*Exercise instructions:* A complete and exact copy of the data below is the task.

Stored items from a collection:
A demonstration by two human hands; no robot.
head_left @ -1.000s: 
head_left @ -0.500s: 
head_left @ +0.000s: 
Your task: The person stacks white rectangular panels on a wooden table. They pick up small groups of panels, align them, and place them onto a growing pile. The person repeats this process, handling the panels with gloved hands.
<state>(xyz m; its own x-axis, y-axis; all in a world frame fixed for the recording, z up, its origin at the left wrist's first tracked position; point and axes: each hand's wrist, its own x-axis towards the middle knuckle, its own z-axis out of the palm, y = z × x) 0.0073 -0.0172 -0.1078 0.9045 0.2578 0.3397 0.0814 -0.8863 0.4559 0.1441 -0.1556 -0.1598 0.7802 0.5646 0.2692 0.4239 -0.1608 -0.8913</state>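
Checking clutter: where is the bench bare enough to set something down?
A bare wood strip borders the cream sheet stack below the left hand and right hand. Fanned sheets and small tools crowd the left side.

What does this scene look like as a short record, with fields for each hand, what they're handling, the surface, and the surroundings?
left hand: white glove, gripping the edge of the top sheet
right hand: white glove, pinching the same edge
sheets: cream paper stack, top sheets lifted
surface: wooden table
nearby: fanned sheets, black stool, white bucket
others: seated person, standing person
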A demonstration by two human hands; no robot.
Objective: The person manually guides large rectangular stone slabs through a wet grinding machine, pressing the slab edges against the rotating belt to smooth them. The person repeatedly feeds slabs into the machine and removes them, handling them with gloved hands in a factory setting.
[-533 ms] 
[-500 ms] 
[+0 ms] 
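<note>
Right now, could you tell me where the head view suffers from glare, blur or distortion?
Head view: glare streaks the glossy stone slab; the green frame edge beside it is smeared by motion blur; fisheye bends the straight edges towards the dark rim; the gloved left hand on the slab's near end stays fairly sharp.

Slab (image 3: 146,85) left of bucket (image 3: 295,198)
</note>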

*Answer to the problem:*
A demonstration by two human hands; no robot.
head_left @ -1.000s: 
head_left @ -0.500s: 
head_left @ +0.000s: 
Your task: The person stacks white rectangular panels on a wooden table. They pick up small groups of panels, align them, and place them onto a growing pile. The person repeats this process, handling the panels with gloved hands.
<state>(xyz m; its own x-axis, y-axis; all in a world frame fixed for the recording, z up, its origin at the left wrist's first tracked position; point and axes: each hand's wrist, its own x-axis towards the middle knuckle, its own z-axis out of the palm, y = z × x) 0.0073 -0.0172 -0.1078 0.9045 0.2578 0.3397 0.0814 -0.8863 0.4559 0.1441 -0.1556 -0.1598 0.7802 0.5646 0.2692 0.4239 -0.1608 -0.8913</state>
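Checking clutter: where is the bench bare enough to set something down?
A bare wood strip borders the cream sheet stack below the left hand and right hand. Fanned sheets and small tools crowd the left side.

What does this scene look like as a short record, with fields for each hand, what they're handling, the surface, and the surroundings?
left hand: white glove, gripping the edge of the top sheet
right hand: white glove, pinching the same edge
sheets: cream paper stack, top sheets lifted
surface: wooden table
nearby: fanned sheets, black stool, white bucket
others: seated person, standing person
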A demonstration by two human hands; no robot.
Objective: The person manually guides large rectangular stone slabs through a wet grinding machine, pressing the slab edges against the rotating belt to smooth them. The person repeatedly feeds slabs into the machine and removes them, handling them with gloved hands in a factory setting.
[-533 ms] 
[-500 ms] 
[+0 ms] 
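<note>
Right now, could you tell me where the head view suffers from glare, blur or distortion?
Head view: glare streaks the glossy stone slab; the green frame edge beside it is smeared by motion blur; fisheye bends the straight edges towards the dark rim; the gloved left hand on the slab's near end stays fairly sharp.

Slab (image 3: 146,85) left of bucket (image 3: 295,198)
</note>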

This answer has been written out in full.